Would you please return the data below verbatim, without its pictures?

> _Data_:
⁂

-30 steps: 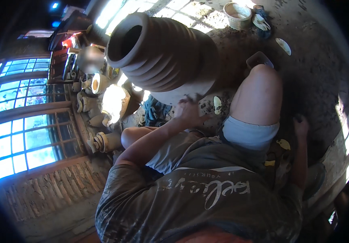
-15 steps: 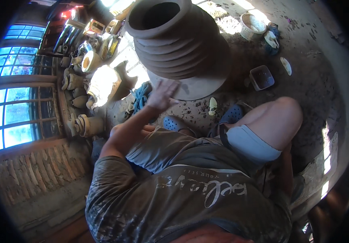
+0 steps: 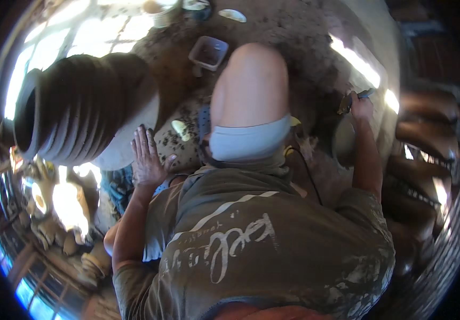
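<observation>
A large dark clay pot (image 3: 78,106) with ridged, coiled-looking walls stands on a pale round slab (image 3: 117,146) at the left. My left hand (image 3: 149,154) lies against the near edge of that slab, its fingers straight and apart, holding nothing. Far to the right, my right hand (image 3: 362,106) is closed round a small muddy tool (image 3: 344,104) with a bluish-grey strip sticking out beside it. Its exact kind is too small to tell. Below that hand, an oval grey shape (image 3: 343,141) shows on the floor, partly covered by my forearm.
Near my feet lies a pale yellow-green piece (image 3: 181,129). A square plastic tub (image 3: 208,52) stands beyond it. At the far side are a pale bucket (image 3: 163,17) and a white oval piece (image 3: 233,15). Blue cloth (image 3: 120,186) and several small pots (image 3: 95,261) are at the left.
The view has swung right, so the pot now appears at the left. My right hand, hidden before, is now reached out right with the tool. My left hand stays by the slab.
</observation>
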Demonstrator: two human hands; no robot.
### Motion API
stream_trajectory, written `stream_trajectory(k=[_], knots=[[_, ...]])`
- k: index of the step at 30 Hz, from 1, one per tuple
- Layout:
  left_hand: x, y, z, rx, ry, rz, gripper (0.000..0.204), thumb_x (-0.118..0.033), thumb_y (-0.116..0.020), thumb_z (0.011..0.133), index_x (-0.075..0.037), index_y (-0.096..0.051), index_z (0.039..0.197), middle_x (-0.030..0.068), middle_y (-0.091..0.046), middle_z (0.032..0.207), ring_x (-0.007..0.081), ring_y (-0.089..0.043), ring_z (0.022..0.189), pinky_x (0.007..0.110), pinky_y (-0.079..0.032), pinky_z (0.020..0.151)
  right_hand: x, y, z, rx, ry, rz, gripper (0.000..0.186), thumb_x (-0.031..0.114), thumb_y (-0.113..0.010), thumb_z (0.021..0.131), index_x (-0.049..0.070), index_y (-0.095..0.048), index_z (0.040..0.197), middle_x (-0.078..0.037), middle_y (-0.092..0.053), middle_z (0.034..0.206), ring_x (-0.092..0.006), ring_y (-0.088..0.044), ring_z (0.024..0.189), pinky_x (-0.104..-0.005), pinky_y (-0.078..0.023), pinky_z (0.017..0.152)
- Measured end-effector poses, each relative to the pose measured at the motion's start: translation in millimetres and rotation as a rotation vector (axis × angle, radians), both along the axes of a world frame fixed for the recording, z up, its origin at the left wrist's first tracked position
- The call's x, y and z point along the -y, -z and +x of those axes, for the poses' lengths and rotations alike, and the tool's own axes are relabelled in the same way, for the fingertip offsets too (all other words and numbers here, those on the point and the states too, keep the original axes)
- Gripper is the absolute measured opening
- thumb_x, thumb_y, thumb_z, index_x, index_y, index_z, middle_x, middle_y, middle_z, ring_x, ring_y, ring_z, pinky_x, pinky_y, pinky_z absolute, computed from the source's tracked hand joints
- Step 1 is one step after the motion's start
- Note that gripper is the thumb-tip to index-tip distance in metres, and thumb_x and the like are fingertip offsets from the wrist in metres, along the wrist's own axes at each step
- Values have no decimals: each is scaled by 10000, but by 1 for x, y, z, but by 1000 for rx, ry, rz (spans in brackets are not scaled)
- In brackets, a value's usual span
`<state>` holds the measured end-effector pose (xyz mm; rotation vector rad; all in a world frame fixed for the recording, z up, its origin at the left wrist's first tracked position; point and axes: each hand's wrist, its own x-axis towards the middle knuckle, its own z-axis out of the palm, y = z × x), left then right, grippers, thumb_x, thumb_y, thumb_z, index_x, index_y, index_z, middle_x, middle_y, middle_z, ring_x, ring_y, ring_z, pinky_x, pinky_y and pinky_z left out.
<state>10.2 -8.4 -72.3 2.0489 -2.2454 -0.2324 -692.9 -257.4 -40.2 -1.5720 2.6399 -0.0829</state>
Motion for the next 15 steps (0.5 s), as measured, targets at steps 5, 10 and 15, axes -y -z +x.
stream_trajectory(k=[5,10,15], knots=[[-10,-7,74,26,17,90,985,-558,-629,957,21,-213,1637,264,-236,1695,417,-175,1590,581,-140,1278,-58,36,-64,-95,317,208,570,571,-642,931,96,-723,1235,-239,-708,1254,-391,-684,1164,-475,-519,1001],[-74,-9,191,381,-542,253,996,-618,-573,977,87,-256,1605,310,-266,1667,433,-221,1570,525,-147,1293,-108,122,-112,-207,12,718,440,400,-472,1049,305,-591,1462,-213,-702,1299,-383,-672,1209,-479,-509,1050],[-69,-6,148,403,-193,309,1124,-721,-596,919,127,-253,1573,421,-320,1575,533,-280,1511,536,-244,1260,-128,144,-104,-363,-177,662,470,430,-521,1038,253,-595,1467,-202,-715,1279,-404,-681,1180,-472,-521,1034]])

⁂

> _Your solution_:
-30 steps: 
-15 steps: 
+0 steps: 
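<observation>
A large dark clay pot (image 3: 78,106) with ridged, coiled-looking walls stands on a pale round slab (image 3: 117,146) at the left. My left hand (image 3: 149,154) lies against the near edge of that slab, its fingers straight and apart, holding nothing. Far to the right, my right hand (image 3: 362,106) is closed round a small muddy tool (image 3: 344,104) with a bluish-grey strip sticking out beside it. Its exact kind is too small to tell. Below that hand, an oval grey shape (image 3: 343,141) shows on the floor, partly covered by my forearm.
Near my feet lies a pale yellow-green piece (image 3: 181,129). A square plastic tub (image 3: 208,52) stands beyond it. At the far side are a pale bucket (image 3: 163,17) and a white oval piece (image 3: 233,15). Blue cloth (image 3: 120,186) and several small pots (image 3: 95,261) are at the left.
The view has swung right, so the pot now appears at the left. My right hand, hidden before, is now reached out right with the tool. My left hand stays by the slab.
</observation>
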Demonstrator: two human hands; no robot.
### Motion API
stream_trajectory, written `stream_trajectory(k=[_], knots=[[_, ...]])`
- k: index of the step at 30 Hz, from 1, one per tuple
- Layout:
  left_hand: x, y, z, rx, ry, rz, gripper (0.000..0.204), thumb_x (-0.118..0.033), thumb_y (-0.116..0.020), thumb_z (0.011..0.133), index_x (-0.075..0.037), index_y (-0.096..0.051), index_z (0.039..0.197), middle_x (-0.030..0.068), middle_y (-0.091..0.046), middle_z (0.032..0.207), ring_x (-0.007..0.081), ring_y (-0.089..0.043), ring_z (0.022..0.189), pinky_x (0.007..0.110), pinky_y (-0.079..0.032), pinky_z (0.020..0.151)
  right_hand: x, y, z, rx, ry, rz, gripper (0.000..0.186), thumb_x (-0.031..0.114), thumb_y (-0.113..0.010), thumb_z (0.021..0.131), index_x (-0.049..0.070), index_y (-0.095..0.048), index_z (0.040..0.197), middle_x (-0.078..0.037), middle_y (-0.092..0.053), middle_z (0.034..0.206), ring_x (-0.092..0.006), ring_y (-0.088..0.044), ring_z (0.024..0.189), pinky_x (-0.104..-0.005), pinky_y (-0.078..0.023), pinky_z (0.017..0.152)
- Measured end-effector poses, each relative to the pose measured at the motion's start: translation in millimetres and rotation as a rotation vector (axis × angle, radians), both along the axes of a world frame fixed for the recording, z up, its origin at the left wrist's first tracked position
- The call's x, y and z point along the -y, -z and +x of those axes, for the poses' lengths and rotations alike, and the tool's own axes are relabelled in the same way, for the fingertip offsets too (all other words and numbers here, those on the point and the states too, keep the original axes)
- Gripper is the absolute measured opening
- thumb_x, thumb_y, thumb_z, index_x, index_y, index_z, middle_x, middle_y, middle_z, ring_x, ring_y, ring_z, pinky_x, pinky_y, pinky_z absolute, computed from the source's tracked hand joints
- Step 1 is one step after the motion's start
- Note that gripper is the thumb-tip to index-tip distance in metres, and thumb_x and the like are fingertip offsets from the wrist in metres, along the wrist's own axes at each step
- Values have no decimals: each is scaled by 10000, but by 1 for x, y, z, but by 1000 for rx, ry, rz (spans in brackets are not scaled)
- In brackets, a value's usual span
`<state>` holds the measured end-effector pose (xyz mm; rotation vector rad; all in a world frame fixed for the recording, z up, its origin at the left wrist's first tracked position; point and axes: each hand's wrist, its own x-axis towards the middle knuckle, its own z-axis out of the palm, y = z × x), left then right, grippers, thumb_x, thumb_y, thumb_z, index_x, index_y, index_z, middle_x, middle_y, middle_z, ring_x, ring_y, ring_z, pinky_x, pinky_y and pinky_z left out.
<state>10.2 -8.4 -72.3 2.0489 -2.2454 -0.2324 -692.9 -257.4 -40.2 -1.5720 2.6399 -0.0829</state>
Motion for the next 15 steps (0.5 s), as measured, targets at steps 5, 10 and 15, axes -y -z +x.
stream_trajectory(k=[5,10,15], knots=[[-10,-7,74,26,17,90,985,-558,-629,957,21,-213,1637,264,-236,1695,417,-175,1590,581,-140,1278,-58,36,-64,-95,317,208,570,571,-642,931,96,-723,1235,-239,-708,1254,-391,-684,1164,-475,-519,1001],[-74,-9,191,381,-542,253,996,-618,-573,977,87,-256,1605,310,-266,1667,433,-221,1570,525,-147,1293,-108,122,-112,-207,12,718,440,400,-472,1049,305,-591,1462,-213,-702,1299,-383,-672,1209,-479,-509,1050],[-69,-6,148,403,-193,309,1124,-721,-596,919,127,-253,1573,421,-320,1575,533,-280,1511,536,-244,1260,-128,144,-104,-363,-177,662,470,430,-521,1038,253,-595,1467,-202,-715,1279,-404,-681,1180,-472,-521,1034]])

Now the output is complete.